The word "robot" may appear in some of the lines below. State how many lines contain it, and write only that number.

START Available data

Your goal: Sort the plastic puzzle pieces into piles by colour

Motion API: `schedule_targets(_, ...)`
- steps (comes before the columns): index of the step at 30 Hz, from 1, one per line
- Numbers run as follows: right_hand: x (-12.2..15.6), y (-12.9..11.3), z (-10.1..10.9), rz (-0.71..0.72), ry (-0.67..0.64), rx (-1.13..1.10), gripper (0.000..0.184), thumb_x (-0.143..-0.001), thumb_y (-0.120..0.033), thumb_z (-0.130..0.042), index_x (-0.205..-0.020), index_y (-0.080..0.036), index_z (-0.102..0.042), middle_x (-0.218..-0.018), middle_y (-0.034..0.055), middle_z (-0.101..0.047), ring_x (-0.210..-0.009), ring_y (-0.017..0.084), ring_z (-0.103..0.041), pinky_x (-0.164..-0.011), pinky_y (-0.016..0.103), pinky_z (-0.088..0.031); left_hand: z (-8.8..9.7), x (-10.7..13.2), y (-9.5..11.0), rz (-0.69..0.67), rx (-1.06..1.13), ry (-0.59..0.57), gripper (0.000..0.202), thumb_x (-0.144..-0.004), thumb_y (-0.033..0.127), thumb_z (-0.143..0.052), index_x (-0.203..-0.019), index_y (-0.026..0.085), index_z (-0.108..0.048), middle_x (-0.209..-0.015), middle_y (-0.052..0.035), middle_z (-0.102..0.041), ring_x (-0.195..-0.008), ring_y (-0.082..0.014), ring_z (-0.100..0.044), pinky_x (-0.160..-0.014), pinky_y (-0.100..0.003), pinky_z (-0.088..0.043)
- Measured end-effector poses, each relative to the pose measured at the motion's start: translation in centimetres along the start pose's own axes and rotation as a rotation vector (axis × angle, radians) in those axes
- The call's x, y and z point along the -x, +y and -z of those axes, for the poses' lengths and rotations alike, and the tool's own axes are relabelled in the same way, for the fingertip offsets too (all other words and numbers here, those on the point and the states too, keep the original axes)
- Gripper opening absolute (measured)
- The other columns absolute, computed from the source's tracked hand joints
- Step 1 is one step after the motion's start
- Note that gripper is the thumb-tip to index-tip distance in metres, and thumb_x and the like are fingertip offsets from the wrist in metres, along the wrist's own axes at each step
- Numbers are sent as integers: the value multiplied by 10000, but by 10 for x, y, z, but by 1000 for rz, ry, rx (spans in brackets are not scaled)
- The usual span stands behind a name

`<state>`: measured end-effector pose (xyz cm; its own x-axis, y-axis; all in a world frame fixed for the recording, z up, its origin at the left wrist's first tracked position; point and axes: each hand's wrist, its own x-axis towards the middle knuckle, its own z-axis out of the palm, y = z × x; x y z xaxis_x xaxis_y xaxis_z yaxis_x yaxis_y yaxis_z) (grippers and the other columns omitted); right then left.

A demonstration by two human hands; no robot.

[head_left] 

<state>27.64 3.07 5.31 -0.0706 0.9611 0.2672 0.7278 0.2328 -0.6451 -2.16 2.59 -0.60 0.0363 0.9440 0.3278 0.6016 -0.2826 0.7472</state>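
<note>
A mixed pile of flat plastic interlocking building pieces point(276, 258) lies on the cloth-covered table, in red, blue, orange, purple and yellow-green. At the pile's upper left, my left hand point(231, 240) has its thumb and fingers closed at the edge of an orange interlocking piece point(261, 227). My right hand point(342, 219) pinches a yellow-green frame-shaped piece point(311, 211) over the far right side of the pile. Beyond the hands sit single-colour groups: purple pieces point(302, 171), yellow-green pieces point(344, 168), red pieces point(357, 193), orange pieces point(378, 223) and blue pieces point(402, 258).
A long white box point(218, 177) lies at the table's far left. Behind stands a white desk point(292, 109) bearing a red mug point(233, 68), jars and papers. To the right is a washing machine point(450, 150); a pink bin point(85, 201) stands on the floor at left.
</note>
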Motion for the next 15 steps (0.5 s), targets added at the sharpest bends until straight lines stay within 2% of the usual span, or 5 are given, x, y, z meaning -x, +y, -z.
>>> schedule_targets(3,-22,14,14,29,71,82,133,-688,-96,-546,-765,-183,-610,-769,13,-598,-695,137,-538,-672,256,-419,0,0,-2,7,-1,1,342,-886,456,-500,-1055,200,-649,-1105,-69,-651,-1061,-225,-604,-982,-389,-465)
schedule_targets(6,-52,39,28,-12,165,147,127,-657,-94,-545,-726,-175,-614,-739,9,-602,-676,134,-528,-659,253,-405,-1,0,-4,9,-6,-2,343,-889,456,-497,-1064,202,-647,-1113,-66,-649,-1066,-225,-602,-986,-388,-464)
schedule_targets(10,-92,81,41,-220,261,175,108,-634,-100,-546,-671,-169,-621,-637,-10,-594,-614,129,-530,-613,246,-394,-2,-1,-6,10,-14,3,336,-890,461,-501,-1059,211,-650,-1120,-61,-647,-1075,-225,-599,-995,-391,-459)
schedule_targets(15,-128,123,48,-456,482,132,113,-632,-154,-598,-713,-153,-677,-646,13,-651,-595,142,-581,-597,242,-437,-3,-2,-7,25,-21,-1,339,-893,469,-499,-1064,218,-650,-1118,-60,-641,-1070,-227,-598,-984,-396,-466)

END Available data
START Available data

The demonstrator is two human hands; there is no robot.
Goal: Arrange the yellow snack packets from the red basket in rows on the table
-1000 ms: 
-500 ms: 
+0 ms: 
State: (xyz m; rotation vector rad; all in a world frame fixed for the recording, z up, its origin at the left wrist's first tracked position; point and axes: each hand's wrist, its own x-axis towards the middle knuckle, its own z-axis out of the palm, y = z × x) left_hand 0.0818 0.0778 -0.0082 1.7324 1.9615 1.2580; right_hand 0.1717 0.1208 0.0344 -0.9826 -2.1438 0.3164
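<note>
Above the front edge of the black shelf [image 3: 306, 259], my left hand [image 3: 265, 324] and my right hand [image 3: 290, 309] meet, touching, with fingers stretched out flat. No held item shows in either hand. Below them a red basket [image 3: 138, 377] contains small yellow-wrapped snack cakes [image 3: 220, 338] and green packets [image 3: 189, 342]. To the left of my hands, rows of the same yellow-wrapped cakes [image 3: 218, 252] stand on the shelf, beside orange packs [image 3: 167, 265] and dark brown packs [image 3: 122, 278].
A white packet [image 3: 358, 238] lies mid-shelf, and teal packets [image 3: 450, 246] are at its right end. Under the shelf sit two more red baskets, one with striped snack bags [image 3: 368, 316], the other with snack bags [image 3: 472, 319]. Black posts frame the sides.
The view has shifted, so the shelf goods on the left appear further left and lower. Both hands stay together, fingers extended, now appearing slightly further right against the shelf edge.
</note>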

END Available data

#### Output of the task:
2